Week 4, Monday: Ideologies of Change in Europe (1815-1914): Nationalism Flashcards

1
Q
  1. What is nationalism?
    How does Blanning distinguish between political and cultural nationalism?
    How does Blanning’s explanation of nationalism differ from that of Benedict Anderson
    and Ernest Gellner?
A

Nationalism is a political ideology that emphasizes the interests, culture, and identity of a particular nation or group of people, often advocating for self-determination, sovereignty, and a sense of unity among members of the nation. It can manifest in various forms, influencing political, social, and cultural dynamics.

Blanning’s Distinction Between Political and Cultural Nationalism
Political Nationalism: Blanning characterizes political nationalism as a movement that seeks to establish or maintain the sovereignty and independence of a nation-state. It is often associated with the pursuit of self-governance, territorial integrity, and political rights for a distinct national group. This form of nationalism is typically linked to the idea of a state being defined by its political boundaries, governance, and legal systems.

Cultural Nationalism: In contrast, cultural nationalism emphasizes the shared heritage, language, traditions, and values of a nation. It focuses on the identity and unity of a people based on cultural factors rather than political aspirations. Cultural nationalism often seeks to preserve and promote the unique characteristics and history of a group, independent of state structures or political agendas.

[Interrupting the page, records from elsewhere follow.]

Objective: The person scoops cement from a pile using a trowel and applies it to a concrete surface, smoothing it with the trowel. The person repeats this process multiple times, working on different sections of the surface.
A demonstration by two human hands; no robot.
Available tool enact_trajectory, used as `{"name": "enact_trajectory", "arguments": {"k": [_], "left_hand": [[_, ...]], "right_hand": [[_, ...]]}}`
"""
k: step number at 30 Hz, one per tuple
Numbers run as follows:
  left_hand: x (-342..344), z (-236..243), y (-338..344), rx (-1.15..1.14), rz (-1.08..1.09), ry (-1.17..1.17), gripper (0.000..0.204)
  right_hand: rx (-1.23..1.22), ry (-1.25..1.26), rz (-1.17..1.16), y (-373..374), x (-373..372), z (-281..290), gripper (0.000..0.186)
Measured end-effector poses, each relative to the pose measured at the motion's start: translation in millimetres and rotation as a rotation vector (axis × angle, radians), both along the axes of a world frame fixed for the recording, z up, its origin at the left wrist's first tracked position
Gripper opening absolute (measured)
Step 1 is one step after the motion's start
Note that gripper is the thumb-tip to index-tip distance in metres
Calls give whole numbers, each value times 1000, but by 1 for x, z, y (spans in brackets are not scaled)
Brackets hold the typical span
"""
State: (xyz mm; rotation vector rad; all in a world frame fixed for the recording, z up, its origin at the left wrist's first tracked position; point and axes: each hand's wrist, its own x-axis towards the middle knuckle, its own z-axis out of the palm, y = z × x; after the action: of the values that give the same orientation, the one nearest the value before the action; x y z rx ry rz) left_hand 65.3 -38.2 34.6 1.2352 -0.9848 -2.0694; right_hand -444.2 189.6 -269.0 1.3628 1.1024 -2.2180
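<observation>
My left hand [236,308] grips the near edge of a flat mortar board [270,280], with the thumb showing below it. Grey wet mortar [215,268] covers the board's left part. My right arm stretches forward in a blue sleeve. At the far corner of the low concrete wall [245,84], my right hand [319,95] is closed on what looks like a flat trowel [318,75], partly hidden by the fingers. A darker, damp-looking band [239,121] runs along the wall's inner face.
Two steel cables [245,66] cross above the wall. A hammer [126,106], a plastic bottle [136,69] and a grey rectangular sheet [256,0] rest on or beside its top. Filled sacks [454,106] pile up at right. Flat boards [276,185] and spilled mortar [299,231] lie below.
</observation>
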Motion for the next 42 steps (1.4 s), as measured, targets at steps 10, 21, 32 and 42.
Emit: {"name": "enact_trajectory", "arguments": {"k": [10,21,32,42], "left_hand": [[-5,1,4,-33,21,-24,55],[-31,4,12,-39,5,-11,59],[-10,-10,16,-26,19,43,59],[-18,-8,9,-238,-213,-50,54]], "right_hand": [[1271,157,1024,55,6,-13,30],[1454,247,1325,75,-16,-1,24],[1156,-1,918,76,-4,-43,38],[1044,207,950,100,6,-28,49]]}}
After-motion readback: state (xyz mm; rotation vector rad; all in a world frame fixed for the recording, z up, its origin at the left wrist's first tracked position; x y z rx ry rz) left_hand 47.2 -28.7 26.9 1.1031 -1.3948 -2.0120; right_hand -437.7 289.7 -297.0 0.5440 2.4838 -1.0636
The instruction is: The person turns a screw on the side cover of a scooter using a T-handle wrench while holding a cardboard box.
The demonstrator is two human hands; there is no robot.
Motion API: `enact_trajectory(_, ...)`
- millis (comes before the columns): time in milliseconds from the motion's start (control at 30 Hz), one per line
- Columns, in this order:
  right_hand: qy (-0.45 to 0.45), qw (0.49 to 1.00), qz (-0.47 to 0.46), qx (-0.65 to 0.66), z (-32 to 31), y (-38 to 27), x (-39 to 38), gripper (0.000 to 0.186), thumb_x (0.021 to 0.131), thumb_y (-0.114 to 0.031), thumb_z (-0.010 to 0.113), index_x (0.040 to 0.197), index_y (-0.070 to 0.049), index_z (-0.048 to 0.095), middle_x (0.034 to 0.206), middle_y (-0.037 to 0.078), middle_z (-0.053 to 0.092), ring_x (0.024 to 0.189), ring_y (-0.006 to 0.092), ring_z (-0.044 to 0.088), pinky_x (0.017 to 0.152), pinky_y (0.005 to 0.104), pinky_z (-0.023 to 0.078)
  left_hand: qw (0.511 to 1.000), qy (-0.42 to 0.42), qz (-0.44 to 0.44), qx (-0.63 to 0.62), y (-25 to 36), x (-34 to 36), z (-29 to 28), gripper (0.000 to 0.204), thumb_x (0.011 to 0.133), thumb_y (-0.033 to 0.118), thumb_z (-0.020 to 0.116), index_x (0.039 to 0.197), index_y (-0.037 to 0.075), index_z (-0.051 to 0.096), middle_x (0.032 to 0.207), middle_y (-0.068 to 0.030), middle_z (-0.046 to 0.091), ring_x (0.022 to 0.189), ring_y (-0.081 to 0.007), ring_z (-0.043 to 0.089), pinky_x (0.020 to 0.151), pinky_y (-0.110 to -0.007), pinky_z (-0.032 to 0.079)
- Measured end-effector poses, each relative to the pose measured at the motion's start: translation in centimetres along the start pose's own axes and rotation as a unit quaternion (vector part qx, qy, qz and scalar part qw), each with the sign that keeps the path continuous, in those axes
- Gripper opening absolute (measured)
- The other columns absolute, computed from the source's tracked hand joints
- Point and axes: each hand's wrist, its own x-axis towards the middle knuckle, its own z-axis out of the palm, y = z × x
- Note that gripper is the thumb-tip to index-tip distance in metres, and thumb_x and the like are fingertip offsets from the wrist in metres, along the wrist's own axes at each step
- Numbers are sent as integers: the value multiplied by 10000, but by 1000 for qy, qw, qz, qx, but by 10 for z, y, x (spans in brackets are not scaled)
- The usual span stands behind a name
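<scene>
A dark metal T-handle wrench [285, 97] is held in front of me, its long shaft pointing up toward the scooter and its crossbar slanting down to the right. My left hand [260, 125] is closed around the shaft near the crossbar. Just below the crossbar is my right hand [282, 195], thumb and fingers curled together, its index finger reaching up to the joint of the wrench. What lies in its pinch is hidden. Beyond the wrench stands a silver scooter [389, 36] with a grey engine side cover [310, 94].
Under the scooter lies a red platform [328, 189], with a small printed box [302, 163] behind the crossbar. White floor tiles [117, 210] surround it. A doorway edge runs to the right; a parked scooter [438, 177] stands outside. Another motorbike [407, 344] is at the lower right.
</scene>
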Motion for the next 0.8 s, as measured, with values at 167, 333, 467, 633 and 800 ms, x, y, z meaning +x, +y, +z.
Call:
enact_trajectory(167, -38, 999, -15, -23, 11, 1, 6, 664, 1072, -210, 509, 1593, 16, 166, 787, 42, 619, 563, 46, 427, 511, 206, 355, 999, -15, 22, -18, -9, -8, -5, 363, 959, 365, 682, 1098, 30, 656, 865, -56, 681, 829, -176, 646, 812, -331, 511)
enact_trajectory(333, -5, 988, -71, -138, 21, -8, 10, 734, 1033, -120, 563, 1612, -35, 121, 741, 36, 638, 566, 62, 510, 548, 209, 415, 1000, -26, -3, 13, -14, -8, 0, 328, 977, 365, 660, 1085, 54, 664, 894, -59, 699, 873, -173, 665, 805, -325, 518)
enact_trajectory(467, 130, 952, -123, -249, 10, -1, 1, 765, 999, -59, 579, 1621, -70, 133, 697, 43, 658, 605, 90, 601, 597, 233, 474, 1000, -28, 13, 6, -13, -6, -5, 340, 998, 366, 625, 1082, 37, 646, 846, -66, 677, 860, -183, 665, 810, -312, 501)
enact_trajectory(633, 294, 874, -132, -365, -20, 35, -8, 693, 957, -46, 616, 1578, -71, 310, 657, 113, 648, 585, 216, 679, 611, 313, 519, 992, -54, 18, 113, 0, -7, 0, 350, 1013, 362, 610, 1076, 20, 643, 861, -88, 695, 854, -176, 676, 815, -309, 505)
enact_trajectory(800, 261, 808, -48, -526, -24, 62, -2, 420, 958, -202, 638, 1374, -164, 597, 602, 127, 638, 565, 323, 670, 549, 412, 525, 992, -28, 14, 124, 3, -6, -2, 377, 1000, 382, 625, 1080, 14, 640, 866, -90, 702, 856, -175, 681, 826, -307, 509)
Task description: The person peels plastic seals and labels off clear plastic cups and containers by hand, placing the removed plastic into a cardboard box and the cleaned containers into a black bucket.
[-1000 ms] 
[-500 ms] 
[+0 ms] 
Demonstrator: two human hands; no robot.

Comparison with Anderson and Gellner
Blanning’s explanation of nationalism differs from those of Benedict Anderson and Ernest Gellner in significant ways:

Benedict Anderson: In his influential work, “Imagined Communities,” Anderson posits that nations are “imagined communities” where people perceive themselves as part of a collective despite not knowing most of their fellow members personally. He argues that print capitalism and the spread of literature and newspapers facilitated the rise of nationalism by creating a shared language and consciousness. This emphasizes the role of cultural and media forms in shaping national identity.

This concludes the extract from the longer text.